• [Exercise]
Because the lines must stay identical, write out the data without changing anything.

• [Supplied material]

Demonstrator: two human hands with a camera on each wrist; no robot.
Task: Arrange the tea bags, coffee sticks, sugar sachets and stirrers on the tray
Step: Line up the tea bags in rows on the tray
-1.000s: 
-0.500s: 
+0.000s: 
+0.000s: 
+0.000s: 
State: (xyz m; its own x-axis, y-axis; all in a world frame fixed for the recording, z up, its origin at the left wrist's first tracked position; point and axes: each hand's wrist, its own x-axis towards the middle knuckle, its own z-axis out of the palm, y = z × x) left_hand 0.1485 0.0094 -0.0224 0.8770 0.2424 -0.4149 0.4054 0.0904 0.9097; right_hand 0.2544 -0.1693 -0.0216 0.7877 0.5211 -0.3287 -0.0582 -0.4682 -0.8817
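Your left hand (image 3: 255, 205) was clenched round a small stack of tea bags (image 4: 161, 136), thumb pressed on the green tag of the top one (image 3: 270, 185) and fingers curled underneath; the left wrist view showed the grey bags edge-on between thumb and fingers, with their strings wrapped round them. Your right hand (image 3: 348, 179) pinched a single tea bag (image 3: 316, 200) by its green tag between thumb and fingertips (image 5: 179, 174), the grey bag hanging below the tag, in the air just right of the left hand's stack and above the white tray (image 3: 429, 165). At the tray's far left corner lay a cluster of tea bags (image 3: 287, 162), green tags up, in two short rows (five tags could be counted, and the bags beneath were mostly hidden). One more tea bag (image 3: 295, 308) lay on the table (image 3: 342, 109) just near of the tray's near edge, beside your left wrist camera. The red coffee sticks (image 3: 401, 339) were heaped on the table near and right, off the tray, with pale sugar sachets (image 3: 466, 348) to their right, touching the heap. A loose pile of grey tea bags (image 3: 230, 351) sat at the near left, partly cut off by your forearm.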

• [Answer to this problem]
Demonstrator: two human hands with a camera on each wrist; no robot.
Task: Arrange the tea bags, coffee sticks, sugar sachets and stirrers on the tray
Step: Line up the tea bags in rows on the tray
-1.000s: 
-0.500s: 
+0.000s: 
+0.000s: 
+0.000s: 
State: (xyz m; its own x-axis, y-axis; all in a world frame fixed for the recording, z up, its origin at the left wrist's first tracked position; point and axes: each hand's wrist, its own x-axis towards the middle knuckle, its own z-axis out of the palm, y = z × x) left_hand 0.1485 0.0094 -0.0224 0.8770 0.2424 -0.4149 0.4054 0.0904 0.9097; right_hand 0.2544 -0.1693 -0.0216 0.7877 0.5211 -0.3287 -0.0582 -0.4682 -0.8817
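Your left hand (image 3: 255, 205) was clenched round a small stack of tea bags (image 4: 161, 136), thumb pressed on the green tag of the top one (image 3: 270, 185) and fingers curled underneath; the left wrist view showed the grey bags edge-on between thumb and fingers, with their strings wrapped round them. Your right hand (image 3: 348, 179) pinched a single tea bag (image 3: 316, 200) by its green tag between thumb and fingertips (image 5: 179, 174), the grey bag hanging below the tag, in the air just right of the left hand's stack and above the white tray (image 3: 429, 165). At the tray's far left corner lay a cluster of tea bags (image 3: 287, 162), green tags up, in two short rows (five tags could be counted, and the bags beneath were mostly hidden). One more tea bag (image 3: 295, 308) lay on the table (image 3: 342, 109) just near of the tray's near edge, beside your left wrist camera. The red coffee sticks (image 3: 401, 339) were heaped on the table near and right, off the tray, with pale sugar sachets (image 3: 466, 348) to their right, touching the heap. A loose pile of grey tea bags (image 3: 230, 351) sat at the near left, partly cut off by your forearm.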

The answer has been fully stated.